GitHub

Replication

PouchDB and CouchDB were designed for one main purpose: sync. Jason Smith has a great quote about this:

The way I like to think about CouchDB is this: CouchDB is bad at everything, except syncing. And it turns out that's the most important feature you could ever ask for, for many types of software."

When you first start using CouchDB, you may become frustrated because it doesn't work quite like other databases. Unlike most databases, CouchDB requires you to manage revisions (_rev), which can be tedious.

However, CouchDB was designed with sync in mind, and this is exactly what it excels at. Many of the rough edges of the API serve this larger purpose. For instance, managing your document revisions pays off in the future, when you eventually need to start dealing with conflicts.

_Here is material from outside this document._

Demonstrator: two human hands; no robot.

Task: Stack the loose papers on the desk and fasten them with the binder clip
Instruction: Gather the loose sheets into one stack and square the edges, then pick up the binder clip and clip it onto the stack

CouchDB sync has a unique design. Rather than relying on a master/slave architecture, CouchDB supports a multi-master architecture. You can think of this as a system where any node can be written to or read from, and where you don't have to care which one is the "master" and which one is the "slave." In CouchDB's egalitarian world, every citizen is as worthy as another.

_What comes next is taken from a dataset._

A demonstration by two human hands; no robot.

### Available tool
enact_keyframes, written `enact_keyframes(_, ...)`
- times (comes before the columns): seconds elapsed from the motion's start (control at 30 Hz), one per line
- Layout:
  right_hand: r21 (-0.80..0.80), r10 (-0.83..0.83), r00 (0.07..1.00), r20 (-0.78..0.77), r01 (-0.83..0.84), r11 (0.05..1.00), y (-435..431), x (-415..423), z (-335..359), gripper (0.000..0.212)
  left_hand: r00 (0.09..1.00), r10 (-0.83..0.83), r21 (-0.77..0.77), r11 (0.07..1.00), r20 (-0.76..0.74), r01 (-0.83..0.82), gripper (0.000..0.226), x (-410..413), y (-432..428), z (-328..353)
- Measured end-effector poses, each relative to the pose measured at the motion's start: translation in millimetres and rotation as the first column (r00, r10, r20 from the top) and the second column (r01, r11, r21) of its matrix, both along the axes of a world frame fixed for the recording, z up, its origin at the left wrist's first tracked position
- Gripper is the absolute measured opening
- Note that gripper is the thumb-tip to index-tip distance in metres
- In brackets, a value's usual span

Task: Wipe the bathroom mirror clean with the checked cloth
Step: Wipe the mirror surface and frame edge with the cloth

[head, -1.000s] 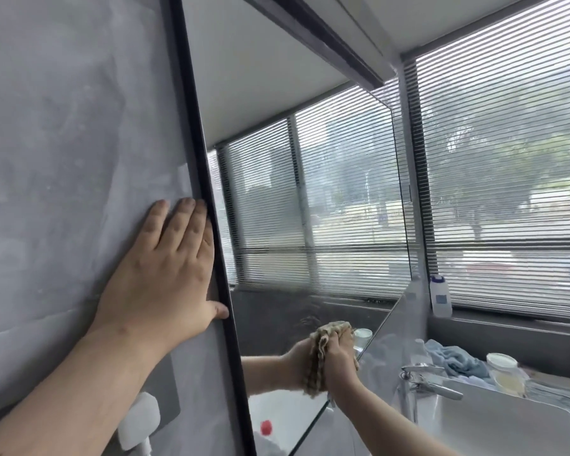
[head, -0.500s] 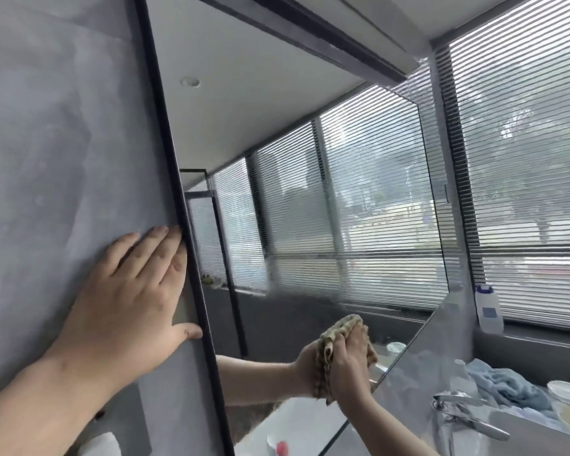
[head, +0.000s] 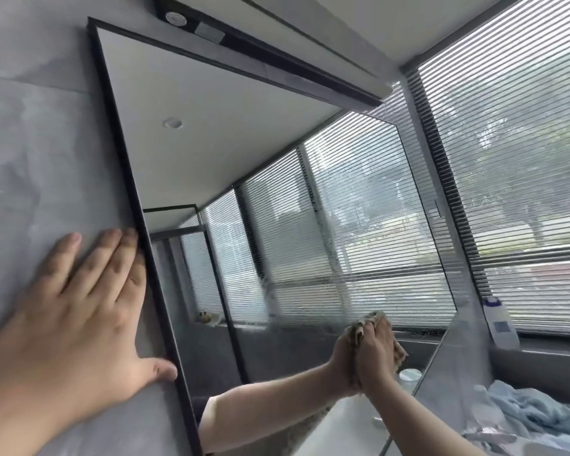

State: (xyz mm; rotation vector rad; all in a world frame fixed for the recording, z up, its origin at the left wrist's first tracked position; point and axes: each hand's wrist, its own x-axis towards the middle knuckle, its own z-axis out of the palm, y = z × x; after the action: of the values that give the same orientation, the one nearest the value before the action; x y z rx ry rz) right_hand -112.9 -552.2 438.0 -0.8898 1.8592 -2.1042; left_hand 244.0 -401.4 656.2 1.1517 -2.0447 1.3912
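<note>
Over the last second our right hand (head: 375, 353) has slid the checked cloth (head: 359, 330) a little up and along the mirror (head: 244, 126), near its lower right corner. A hazy streak above it, perhaps wet film, suggests most of the glass is still unwiped. The fingers are curled tight around the bunched cloth, pressing it to the glass. Our left hand (head: 79, 307) stays spread flat on the wall (head: 30, 126), thumb touching the mirror's left edge.
</note>
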Motion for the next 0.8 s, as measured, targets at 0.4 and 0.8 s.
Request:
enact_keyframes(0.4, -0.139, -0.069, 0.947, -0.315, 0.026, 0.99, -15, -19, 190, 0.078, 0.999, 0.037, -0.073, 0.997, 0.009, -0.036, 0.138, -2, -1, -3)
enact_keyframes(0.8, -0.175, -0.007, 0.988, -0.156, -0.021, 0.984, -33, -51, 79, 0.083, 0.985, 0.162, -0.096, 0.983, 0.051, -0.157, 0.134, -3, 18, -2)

Offline replication with CouchDB.

(Thanks to IBM for the image: http://www.ibm.com/developerworks/library/wa-couchdb/)

When you use PouchDB, CouchDB, and other members of the Couch family, you don't have to worry which database is the "single source of truth." They all are. According to the CAP theorem, CouchDB is an AP database, meaning that it's Partitioned, every node is Available, and it's only eventually Consistent.

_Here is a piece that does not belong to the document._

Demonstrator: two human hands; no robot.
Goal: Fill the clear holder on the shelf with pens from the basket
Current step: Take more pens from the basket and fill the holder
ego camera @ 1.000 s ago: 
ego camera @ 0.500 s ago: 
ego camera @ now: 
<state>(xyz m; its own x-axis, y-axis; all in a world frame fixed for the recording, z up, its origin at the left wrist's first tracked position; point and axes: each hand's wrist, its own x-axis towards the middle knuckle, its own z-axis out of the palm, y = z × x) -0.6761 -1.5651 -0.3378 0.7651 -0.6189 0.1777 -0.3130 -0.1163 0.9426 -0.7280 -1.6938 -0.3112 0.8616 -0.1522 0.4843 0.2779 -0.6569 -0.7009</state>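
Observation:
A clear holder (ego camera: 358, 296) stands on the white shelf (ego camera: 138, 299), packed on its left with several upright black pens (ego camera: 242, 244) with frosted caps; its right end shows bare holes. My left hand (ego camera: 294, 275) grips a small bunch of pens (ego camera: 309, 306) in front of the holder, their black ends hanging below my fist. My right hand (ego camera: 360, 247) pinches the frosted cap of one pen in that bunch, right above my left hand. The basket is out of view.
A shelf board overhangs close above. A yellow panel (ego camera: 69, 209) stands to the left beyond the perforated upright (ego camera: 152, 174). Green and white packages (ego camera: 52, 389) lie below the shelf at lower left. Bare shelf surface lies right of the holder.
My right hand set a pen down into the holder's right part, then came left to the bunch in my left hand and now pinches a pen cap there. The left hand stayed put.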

To illustrate, imagine a multi-node architecture with CouchDB servers spread across several continents. As long as you're willing to wait, the data will eventually flow from Australia to Europe to North America to wherever. Users around the world running PouchDB in their browsers or Couchbase Lite/Cloudant Sync in their smartphones experience the same privileges. The data won't show up instantaneously, but depending on the Internet connection speed, it's usually close enough to real-time.

In cases of conflict, CouchDB will choose an arbitrary winner that every node can agree upon deterministically. However, conflicts are still stored in the revision tree (similar to a Git history tree), which means that app developers can either surface the conflicts to the user, or just ignore them.

In this way, CouchDB replication "just works."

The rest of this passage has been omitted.